American academic (born 1956)

Rachel Olivia Moore (born April 21, 1956) is an American film studies academic. A 2001 Guggenheim Fellow, she is author of Savage Theory (2000), Hollis Frampton: Nostalgia (2006), and Performing Propaganda (2018), as well as co-editor of Public Space, Media Space (2013). She was a lecturer in international media at Goldsmiths, University of London.
==Biography==
Rachel Olivia Moore was born on April 21, 1956, in Chicago, Illinois. She obtained her BA from the University of Michigan in 1982, before moving on to do graduate studies at New York University, where she got an MA in 1992 and PhD in 1997. Her doctoral dissertation Savage theory: Cinema as modern magic was supervised by William Simon.

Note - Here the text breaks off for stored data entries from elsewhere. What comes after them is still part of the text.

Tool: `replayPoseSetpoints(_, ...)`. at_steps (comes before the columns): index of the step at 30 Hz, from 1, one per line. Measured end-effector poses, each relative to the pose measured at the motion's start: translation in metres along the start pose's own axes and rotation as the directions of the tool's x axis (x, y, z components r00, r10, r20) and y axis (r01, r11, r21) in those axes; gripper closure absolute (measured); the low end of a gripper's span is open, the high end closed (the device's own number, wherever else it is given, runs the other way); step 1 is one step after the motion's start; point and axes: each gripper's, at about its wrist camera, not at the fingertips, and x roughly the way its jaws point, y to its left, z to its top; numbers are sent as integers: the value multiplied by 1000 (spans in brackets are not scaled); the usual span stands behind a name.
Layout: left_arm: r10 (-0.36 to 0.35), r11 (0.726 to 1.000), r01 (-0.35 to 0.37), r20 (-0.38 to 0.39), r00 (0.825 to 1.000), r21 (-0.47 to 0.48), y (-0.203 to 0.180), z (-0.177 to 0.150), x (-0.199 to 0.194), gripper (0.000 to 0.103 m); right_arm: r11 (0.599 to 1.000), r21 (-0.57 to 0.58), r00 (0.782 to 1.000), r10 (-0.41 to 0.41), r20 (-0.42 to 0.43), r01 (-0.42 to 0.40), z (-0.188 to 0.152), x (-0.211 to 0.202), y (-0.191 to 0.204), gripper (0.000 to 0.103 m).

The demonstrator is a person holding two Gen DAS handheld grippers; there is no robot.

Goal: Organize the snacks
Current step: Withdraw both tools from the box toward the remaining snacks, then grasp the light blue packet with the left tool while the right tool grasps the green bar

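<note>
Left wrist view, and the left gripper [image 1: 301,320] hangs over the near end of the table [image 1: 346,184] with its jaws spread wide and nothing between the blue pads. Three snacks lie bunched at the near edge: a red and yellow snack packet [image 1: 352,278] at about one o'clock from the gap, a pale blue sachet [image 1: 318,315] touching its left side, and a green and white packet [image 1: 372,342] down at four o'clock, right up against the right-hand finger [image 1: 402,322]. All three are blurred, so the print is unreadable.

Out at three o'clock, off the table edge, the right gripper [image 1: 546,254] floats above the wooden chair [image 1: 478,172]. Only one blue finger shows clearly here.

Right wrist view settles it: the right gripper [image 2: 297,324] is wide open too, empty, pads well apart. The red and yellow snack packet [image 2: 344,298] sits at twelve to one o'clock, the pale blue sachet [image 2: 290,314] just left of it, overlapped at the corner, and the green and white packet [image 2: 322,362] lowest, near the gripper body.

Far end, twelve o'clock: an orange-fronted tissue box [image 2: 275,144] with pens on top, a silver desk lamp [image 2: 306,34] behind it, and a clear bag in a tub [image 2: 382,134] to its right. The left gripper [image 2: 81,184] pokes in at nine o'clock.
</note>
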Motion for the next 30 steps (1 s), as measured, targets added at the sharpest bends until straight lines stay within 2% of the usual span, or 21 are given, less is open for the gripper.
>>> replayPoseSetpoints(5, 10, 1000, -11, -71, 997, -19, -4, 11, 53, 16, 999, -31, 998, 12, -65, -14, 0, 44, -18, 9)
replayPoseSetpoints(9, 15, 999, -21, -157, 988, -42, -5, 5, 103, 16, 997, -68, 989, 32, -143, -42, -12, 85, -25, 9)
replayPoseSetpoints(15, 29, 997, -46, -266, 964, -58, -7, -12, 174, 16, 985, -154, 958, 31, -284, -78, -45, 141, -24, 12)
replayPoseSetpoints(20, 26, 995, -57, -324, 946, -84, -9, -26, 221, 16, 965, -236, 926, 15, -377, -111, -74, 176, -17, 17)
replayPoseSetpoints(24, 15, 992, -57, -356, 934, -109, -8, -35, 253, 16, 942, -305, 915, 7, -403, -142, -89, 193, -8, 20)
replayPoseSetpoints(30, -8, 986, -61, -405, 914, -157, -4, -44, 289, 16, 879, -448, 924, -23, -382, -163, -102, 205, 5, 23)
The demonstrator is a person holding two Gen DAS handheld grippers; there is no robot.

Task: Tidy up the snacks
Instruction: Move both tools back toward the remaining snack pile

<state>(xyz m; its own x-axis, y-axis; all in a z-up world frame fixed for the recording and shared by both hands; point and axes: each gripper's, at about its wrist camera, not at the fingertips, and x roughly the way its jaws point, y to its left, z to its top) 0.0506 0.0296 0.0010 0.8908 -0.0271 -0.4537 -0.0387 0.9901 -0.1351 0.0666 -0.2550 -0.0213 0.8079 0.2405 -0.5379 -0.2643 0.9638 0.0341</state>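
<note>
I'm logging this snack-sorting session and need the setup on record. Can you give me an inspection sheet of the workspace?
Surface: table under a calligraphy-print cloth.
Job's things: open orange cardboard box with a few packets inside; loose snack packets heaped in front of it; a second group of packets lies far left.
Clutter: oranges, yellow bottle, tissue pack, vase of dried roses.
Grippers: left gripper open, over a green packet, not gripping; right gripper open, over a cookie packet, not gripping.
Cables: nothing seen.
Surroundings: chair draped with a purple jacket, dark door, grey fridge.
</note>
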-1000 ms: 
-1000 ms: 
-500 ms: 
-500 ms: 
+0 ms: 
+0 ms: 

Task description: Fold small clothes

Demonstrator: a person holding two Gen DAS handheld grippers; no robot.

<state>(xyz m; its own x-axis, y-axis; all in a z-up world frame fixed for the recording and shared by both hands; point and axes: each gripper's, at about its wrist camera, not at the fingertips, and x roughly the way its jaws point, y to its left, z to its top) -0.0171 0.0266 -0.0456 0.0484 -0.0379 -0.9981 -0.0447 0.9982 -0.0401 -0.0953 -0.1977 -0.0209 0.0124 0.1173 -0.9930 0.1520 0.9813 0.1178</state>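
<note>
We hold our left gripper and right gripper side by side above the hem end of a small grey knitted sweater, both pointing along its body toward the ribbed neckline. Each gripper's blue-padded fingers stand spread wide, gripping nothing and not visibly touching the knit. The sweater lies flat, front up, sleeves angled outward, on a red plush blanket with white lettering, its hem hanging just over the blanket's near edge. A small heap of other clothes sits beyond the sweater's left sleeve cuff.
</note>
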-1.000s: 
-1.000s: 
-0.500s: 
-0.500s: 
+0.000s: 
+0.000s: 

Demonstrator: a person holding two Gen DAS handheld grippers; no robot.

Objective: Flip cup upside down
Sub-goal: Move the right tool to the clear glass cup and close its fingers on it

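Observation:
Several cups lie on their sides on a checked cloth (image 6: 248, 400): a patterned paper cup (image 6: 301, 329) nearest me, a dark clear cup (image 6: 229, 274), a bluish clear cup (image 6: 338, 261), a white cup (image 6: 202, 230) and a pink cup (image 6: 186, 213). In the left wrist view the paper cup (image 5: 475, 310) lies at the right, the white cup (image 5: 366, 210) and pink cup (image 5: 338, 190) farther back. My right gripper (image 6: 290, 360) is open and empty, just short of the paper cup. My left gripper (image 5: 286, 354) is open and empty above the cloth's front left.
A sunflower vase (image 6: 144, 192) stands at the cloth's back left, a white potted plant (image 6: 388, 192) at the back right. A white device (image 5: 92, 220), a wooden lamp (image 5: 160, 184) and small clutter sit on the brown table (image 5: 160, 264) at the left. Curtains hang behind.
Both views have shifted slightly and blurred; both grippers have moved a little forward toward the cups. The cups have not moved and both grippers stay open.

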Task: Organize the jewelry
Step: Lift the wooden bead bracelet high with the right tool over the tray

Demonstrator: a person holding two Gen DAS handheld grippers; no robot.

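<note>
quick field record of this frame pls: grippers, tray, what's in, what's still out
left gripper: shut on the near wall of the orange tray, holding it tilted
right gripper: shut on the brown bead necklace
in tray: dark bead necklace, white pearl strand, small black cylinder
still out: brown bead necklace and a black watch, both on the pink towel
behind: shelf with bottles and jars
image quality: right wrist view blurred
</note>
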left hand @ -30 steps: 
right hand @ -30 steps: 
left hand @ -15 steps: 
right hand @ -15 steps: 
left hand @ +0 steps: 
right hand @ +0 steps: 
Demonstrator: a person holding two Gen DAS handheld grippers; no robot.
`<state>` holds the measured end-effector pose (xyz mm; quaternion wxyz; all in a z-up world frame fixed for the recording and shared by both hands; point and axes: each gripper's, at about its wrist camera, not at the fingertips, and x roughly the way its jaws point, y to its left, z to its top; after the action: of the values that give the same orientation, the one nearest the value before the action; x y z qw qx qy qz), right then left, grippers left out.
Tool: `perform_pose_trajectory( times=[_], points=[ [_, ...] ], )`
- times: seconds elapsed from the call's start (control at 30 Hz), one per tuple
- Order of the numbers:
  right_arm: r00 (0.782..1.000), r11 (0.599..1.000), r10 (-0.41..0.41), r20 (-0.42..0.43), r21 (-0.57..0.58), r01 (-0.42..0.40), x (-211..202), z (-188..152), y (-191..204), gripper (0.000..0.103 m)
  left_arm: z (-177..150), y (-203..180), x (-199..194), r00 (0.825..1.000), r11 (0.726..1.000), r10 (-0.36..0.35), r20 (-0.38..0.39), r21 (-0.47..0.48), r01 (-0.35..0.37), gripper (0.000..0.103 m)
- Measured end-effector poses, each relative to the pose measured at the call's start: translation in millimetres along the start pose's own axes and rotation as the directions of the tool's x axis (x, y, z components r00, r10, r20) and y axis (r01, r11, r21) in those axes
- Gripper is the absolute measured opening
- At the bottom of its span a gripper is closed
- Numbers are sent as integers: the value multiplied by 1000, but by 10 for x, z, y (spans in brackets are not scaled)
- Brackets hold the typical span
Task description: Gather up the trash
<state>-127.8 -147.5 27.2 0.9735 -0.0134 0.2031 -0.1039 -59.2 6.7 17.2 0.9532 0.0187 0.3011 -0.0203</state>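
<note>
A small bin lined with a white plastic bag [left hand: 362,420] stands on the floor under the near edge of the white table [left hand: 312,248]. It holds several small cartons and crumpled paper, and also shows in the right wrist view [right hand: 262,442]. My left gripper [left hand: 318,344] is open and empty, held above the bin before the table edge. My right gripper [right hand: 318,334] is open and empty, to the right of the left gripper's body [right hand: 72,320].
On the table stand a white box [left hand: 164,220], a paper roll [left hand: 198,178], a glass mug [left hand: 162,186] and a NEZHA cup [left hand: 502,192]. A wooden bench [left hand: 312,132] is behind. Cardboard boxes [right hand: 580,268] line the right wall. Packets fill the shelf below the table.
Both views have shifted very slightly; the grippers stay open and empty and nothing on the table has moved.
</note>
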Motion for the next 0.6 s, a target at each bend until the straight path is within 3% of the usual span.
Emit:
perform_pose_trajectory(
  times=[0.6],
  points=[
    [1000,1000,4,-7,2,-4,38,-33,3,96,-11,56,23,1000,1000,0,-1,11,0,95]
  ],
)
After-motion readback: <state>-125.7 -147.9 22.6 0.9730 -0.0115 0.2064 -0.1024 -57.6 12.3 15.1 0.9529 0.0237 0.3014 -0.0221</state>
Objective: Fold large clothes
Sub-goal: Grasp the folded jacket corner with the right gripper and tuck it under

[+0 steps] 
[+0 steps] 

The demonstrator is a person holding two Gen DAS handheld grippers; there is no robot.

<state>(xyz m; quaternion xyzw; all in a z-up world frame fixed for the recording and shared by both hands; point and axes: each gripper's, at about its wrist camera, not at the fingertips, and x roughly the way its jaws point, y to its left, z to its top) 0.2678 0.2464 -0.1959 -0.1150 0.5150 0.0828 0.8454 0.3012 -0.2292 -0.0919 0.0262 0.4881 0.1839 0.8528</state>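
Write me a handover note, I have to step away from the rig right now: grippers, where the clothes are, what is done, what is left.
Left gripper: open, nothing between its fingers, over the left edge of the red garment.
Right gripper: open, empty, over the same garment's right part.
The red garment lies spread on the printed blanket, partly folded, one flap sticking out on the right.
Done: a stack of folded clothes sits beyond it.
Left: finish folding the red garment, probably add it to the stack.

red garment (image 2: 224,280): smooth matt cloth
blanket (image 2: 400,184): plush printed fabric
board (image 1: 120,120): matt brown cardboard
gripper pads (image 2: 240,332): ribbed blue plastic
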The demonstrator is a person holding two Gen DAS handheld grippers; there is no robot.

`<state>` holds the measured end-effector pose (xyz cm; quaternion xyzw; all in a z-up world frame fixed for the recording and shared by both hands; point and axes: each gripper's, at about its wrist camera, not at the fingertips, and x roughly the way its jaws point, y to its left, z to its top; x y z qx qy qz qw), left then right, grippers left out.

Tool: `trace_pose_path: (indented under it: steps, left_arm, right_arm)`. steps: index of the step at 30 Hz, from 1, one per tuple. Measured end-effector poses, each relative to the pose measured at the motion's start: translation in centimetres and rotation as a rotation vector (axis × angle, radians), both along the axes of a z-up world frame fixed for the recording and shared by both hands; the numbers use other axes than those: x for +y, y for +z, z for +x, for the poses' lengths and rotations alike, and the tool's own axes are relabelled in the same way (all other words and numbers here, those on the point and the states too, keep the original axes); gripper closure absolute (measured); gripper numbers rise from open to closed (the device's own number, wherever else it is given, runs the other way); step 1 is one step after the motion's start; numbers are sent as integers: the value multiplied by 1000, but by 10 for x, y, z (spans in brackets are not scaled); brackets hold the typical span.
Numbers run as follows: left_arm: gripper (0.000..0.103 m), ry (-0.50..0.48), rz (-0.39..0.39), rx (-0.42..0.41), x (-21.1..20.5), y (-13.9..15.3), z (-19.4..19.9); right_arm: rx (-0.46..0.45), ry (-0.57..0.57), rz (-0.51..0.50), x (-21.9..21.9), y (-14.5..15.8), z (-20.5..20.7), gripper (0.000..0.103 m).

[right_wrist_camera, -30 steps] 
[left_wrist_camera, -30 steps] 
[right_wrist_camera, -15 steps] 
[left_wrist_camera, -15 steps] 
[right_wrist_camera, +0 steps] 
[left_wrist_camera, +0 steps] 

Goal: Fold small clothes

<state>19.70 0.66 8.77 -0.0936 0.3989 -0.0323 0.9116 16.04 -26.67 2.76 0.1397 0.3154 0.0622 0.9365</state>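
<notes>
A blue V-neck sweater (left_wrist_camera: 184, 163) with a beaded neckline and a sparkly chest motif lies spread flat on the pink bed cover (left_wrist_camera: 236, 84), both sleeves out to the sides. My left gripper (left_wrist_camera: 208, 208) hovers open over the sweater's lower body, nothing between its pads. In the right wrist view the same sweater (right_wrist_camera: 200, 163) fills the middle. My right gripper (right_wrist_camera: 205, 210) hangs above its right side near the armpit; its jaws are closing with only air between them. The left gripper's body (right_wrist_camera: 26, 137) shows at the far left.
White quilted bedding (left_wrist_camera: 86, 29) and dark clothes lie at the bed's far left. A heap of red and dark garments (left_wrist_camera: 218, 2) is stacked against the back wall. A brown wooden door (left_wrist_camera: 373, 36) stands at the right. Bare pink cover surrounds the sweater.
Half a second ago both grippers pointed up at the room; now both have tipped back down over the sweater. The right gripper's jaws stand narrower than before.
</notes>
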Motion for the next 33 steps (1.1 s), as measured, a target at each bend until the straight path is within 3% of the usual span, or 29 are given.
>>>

As an academic, Moore specializes in early film and the avant-garde. In 2000, she published her book Savage Theory, focusing on the theme of magic in cinema. In 2001, she was awarded a Guggenheim Fellowship "for a study of folklore on film". She authored Afterall's 2006 book on Nostalgia: Hollis Frampton: Nostalgia. She was co-editor of Public Space, Media Space (2013), a volume on the impact of media saturation on public space. In 2018, she published another book, Performing Propaganda, focusing on the role of Parisian art music culture in World War I.

Despite working as an independent scholar in New York City, Moore has also held university positions. She worked at Goldsmiths, University of London Department of Media and Communications as a lecturer in international media and as a member of the Goldsmiths Leverhulme Media Research Centre, as well as chair of the University of London's Screen Studies Group and the MA degree program for film and screen studies. She was a visiting lecturer in art history at Birkbeck College, London.
==Bibliography==
- Savage Theory (2000)
- Hollis Frampton: Nostalgia (2006)
- (co-edited with Chris Berry and Janet Harbord) Public Space, Media Space (2013)
- Performing Propaganda (2018)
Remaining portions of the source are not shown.